PROBLEM DETAILS: Your task is to copy the data exactly while leaving out every picture.

STORED DATA START

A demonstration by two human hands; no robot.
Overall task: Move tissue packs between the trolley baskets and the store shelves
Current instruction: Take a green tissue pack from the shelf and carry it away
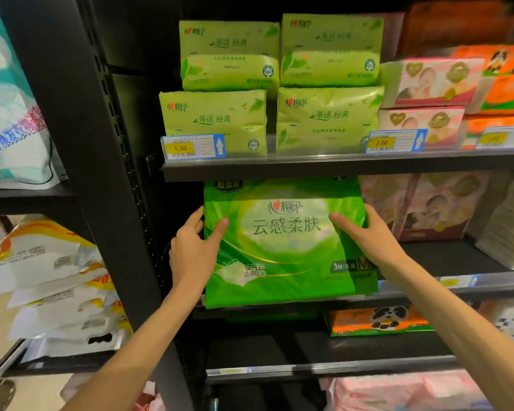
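A large bright green tissue pack (285,241) stands upright at the front edge of the middle shelf (445,256), its printed face turned outward with big Chinese lettering across a pale swirl. It leans slightly, its bottom edge overhanging the shelf lip and its top tucked under the shelf above. The left hand (190,250) grips its left side, thumb on the front; the right hand (368,232) holds its right side the same way.

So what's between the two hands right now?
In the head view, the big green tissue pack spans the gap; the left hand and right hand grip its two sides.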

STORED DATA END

ANSWER AREA:
A demonstration by two human hands; no robot.
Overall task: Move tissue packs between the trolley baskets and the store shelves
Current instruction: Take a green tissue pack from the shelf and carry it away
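A large bright green tissue pack (285,241) stands upright at the front edge of the middle shelf (445,256), its printed face turned outward with big Chinese lettering across a pale swirl. It leans slightly, its bottom edge overhanging the shelf lip and its top tucked under the shelf above. The left hand (190,250) grips its left side, thumb on the front; the right hand (368,232) holds its right side the same way.

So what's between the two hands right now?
In the head view, the big green tissue pack spans the gap; the left hand and right hand grip its two sides.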

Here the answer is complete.